Private lending as an investable asset class has been historically classified as niche and been reserved for large institutional investors within closed-end investment vehicles. In Canada, we were one of the first managers to launch a pure direct lending fund for institutional investors. However, investor demand and bank regulation has promoted an inexorable trend in lending over the past thirty years towards an efficient market where loans are syndicated and traded much like bonds and shares in relatively transparent and liquid markets. Today, the U.S. has a mature secondary loan market where institutional investors can avail credit ratings, independent research, and quotations to help mark their portfolios. In fact, loans are considered a distinct asset class in the U.S. In contrast, the Canadian secondary loan market is still very small and undeveloped. We believe the main reasons for this disparity include: the large size of the Canadian chartered banks relative to the domestic loan market and their control of primary supply; the diversity of banks’ loan portfolios given their extensive branch networks and coast-to-coast lending capacities; and an absence of institutional investor demand due to lack of familiarity or expertise.
Canadian banks have been very efficient in building loan portfolios in the large segment of the commercial market and investment grade corporate market. Smaller commercial loans, where credit spreads are benchmarked off the Prime Rate (rather than interbank offer rates or yields on bankers’ acceptances, which apply to larger loans) are typically processed with minimal staff involvement based on internal rating systems that look for positive earnings history, strong tangible net worth, and sufficient collateral. Industry preferences also have an influence on the loans that Canadian banks will approve. For example, we have recently seen a rise in deal referrals from banks that are rejecting loan applications in the upstream segment of the oil and gas industry. A more defensive posture by banks has resulted in sectors like media, construction services, and technology becoming out of favour.
According to Standard and Poor’s, since the early 1990s, large banks have adopted portfolio risk management techniques that measure the returns of loans relative to risk, and have learned that bank loans are rarely compelling investments on a stand-alone basis. Monitoring costs are very high so banks diversify by number of loans to try and lower portfolio risks (see our Q3-2010 letter wherein we challenge this conventional belief). It is not uncommon to have Canadian commercial bank officers manage 200 or more credit relationships at the same time, which requires banks to have a tolerance for some losses but maintain rigidity in the criteria for loan approvals. Non-credit related income sources are driving the relationship banks want with borrowers.
Banks are reluctant to extend credit to borrowers unless the total relationship generates attractive returns, preferably from activities that do not require a capital charge. In Canada, such non-credit related business includes cash-management services, foreign exchange transactions, brokerage services, pension-fund management, employee transaction processing, and capital markets advisory work. The spread on credit has become less important for banks than the amount of fee-driven business that can be captured as a result of a borrowing relationship.

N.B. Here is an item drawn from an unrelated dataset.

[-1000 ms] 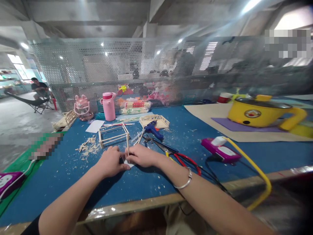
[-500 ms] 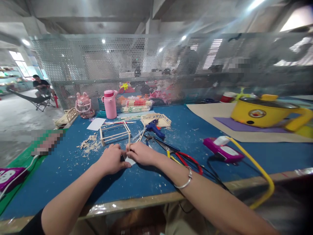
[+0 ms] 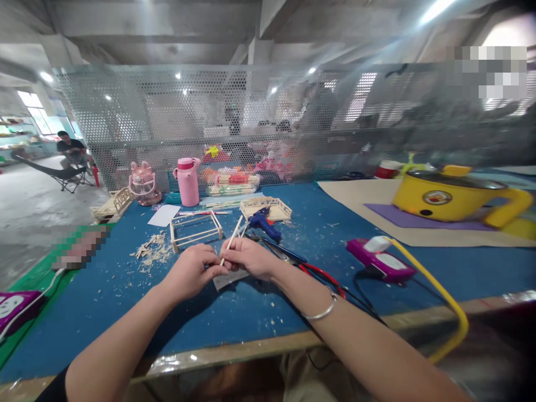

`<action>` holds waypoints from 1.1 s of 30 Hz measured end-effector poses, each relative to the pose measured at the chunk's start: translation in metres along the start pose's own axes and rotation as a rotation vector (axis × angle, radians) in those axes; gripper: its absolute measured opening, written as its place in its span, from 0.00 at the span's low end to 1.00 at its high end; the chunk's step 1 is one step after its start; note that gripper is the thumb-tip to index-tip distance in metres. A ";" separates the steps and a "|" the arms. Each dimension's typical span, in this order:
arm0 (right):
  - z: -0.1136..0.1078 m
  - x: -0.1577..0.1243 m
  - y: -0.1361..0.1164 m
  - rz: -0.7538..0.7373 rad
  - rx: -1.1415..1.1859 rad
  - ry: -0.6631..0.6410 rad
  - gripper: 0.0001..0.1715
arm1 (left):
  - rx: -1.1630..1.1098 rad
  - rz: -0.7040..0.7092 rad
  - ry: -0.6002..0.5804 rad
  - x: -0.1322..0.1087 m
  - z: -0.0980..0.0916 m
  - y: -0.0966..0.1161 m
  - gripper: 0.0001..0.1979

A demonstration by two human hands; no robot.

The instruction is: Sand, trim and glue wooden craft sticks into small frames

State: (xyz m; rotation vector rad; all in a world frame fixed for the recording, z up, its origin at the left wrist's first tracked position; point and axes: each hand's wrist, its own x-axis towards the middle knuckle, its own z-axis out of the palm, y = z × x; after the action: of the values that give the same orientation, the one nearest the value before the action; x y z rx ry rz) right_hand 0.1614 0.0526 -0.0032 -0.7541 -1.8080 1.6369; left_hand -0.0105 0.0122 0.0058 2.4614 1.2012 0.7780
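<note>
A thin wooden stick (image 3: 233, 237) slants up and to the right between my hands. My right hand (image 3: 253, 258) pinches it near its lower part. The fingers of my left hand (image 3: 193, 272) close at its bottom end, close against the right fingertips. Under the hands lies a small white paper (image 3: 226, 280), partly covered. Just beyond them stands an open box-shaped frame of wooden sticks (image 3: 196, 242). Behind my right hand is a blue glue gun (image 3: 264, 225), and pliers with red handles (image 3: 322, 276) are partly hidden by my right forearm.
Wood scraps (image 3: 153, 248) lie left of the frame. A slatted wooden tray (image 3: 272, 209), pink bottle (image 3: 188, 183) and pink jug (image 3: 143, 184) stand at the back. To the right are a purple power strip (image 3: 387, 268) with a yellow cable and a yellow pot (image 3: 435, 195).
The stick has gone from nearly upright to tilted right, showing more of its length. My right hand has shifted slightly right, over the pliers' jaws. The left hand followed slightly.
</note>
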 end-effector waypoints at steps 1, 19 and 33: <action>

Pricing loans based on relationship returns favours larger and more established borrowers. It was no surprise then that, prior to the financial crisis, U.S. non-bank finance companies held the largest market share of middle-market commercial loans in Canada. The size and concentration of the Canadian banking oligopoly has been the source of structural inefficiencies in middle market lending that have contributed to persistent returns for non-bank lenders and dedicated funds like ours.